Another barman who thinks that Cocchi Americano is an apt replacement for the lost Kina Lillet is Justin Lavenue of The Roosevelt Room in Austin, Texas. Besides mixing French spirits Routin Blanc and Citadelle gin with a wheat vodka from New Zealand, and hooking a traditional lemon peel on the rim, Lavenue uses a Himalayan salt tincture to enhance the drink’s other flavors. But Lavenue throws his international Vesper, bringing The Roosevelt Room’s variation near to the temperature of a stirred Martini, while aerating it a touch more than a Martini just stirred.

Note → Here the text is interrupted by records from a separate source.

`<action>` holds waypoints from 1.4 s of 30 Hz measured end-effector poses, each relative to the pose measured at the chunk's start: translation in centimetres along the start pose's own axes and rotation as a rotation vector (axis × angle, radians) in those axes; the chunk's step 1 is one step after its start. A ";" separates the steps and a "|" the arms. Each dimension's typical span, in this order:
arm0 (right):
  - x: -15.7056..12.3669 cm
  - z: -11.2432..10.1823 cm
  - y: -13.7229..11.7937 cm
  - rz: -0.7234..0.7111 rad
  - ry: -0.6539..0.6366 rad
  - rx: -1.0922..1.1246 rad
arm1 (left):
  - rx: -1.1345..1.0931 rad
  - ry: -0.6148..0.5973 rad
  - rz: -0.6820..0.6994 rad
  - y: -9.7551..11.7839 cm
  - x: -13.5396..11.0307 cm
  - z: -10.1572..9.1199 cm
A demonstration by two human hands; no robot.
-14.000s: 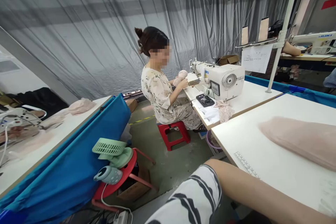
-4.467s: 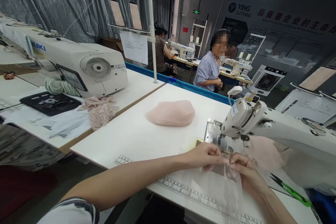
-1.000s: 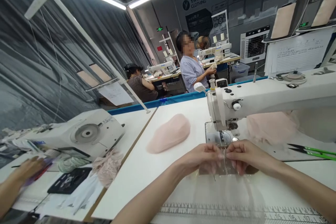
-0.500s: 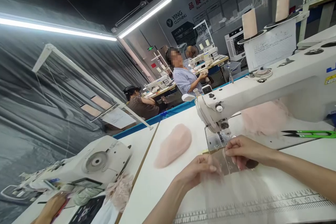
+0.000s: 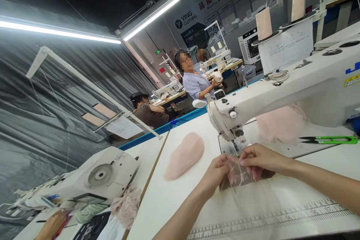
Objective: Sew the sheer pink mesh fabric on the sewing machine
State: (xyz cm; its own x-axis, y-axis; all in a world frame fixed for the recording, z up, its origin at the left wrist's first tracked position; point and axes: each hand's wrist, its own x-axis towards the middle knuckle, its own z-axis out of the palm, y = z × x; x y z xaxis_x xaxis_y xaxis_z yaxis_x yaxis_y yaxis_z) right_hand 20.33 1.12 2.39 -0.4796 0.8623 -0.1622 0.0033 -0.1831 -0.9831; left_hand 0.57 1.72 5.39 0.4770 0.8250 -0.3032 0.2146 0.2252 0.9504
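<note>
Both hands are close together just in front of the needle area of a white sewing machine point(image 5: 239, 114). My left hand point(image 5: 218, 172) pinches the edge of a thin, sheer pale fabric point(image 5: 247, 198). Beside it, my right hand point(image 5: 258, 159) also has thumb and finger closed on that fabric's edge. The see-through cloth hangs from the fingers over the table edge, and its exact outline is hard to make out. Left of the machine lies a pale pink fabric piece point(image 5: 185, 155).
Green-handled thread snips point(image 5: 329, 140) and a heap of pink fabric point(image 5: 281, 122) lie right of the needle. A printed ruler scale point(image 5: 270, 217) runs along the front. Another machine point(image 5: 104, 176) and a co-worker's hand point(image 5: 53, 225) are at left; more people sit or stand behind.
My left hand has moved up and closer to my right hand, drawing the sheer fabric's edge up. My right hand has hardly moved. The view has shifted slightly.
</note>
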 end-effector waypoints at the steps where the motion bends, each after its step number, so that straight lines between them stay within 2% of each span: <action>1: 0.0 0.0 0.1 0.001 0.002 -0.006 | 0.012 0.004 0.003 0.1 0.1 0.1; 8: 0.1 0.2 0.2 0.014 0.027 -0.042 | 0.056 0.025 0.037 0.7 -0.1 0.5; 16: 0.0 0.3 -0.1 0.032 0.076 -0.077 | 0.123 -0.020 0.058 -0.1 0.0 0.5; 21: -0.2 0.4 0.1 -0.037 0.165 -0.160 | 0.343 0.158 0.169 -1.0 0.0 0.2; 24: -0.6 0.6 0.0 -0.076 0.222 -0.275 | 0.433 0.175 0.243 -1.4 0.1 0.3; 30: -1.3 0.9 -0.3 -0.248 0.279 -0.555 | 0.595 0.144 0.305 -1.8 0.6 0.4; 34: -1.7 0.8 -0.4 -0.363 0.290 -0.727 | 0.625 0.205 0.378 -2.4 0.5 0.4; 42: -1.5 0.9 0.1 -0.635 0.306 -0.758 | 0.661 0.288 0.672 -3.7 0.4 0.3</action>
State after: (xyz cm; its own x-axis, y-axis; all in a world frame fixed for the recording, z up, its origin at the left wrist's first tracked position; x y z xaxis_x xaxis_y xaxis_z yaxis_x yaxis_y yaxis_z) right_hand 20.30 -0.65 2.58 -0.3430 0.7986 0.4946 0.4298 0.6016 -0.6733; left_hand 0.25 1.06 1.77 0.4673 0.7896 0.3977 0.4501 -0.5997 0.6617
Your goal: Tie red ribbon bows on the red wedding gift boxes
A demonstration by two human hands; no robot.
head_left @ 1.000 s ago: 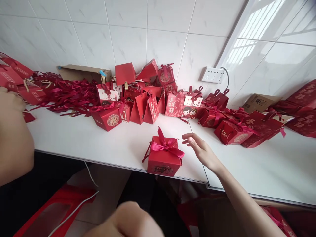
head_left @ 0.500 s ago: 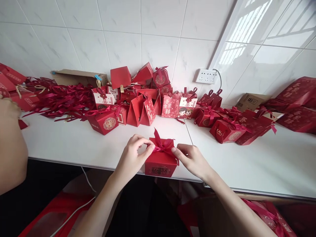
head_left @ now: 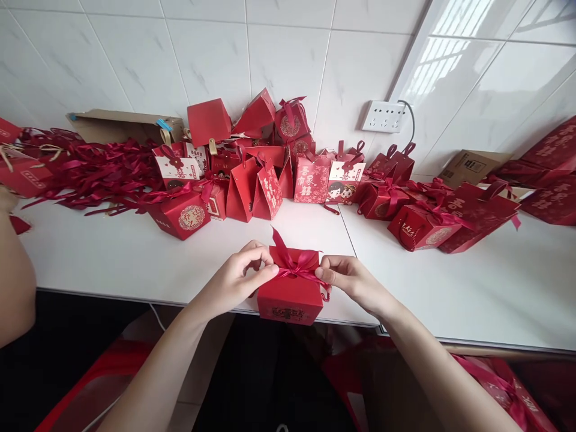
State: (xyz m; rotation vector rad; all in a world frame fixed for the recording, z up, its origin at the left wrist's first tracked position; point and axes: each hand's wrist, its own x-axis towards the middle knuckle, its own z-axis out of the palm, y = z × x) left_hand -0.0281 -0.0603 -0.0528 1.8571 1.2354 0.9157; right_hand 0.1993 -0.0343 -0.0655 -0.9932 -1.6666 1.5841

“I think it’s one of the more delicious and more interesting Martini drinks,” Lavenue says of the Vesper, a drink that suddenly became popular all over again in 2006 when the second “Casino Royale” film first premiered.

In the adaptation, Daniel Craig as Bond goes to dinner with Vesper Lynd, a fellow agent and lover. Upon sipping his Martini, Bond says, “I think I’ll call that a Vesper.”

The character of the same name replies, “Because of the bitter aftertaste?”

To which Bond says, “No. Because once you’ve tasted it, that’s all you want to drink.”

He may have been onto something. “It was one of the drinks that got our bar staff hooked on cocktails,” says Lavenue.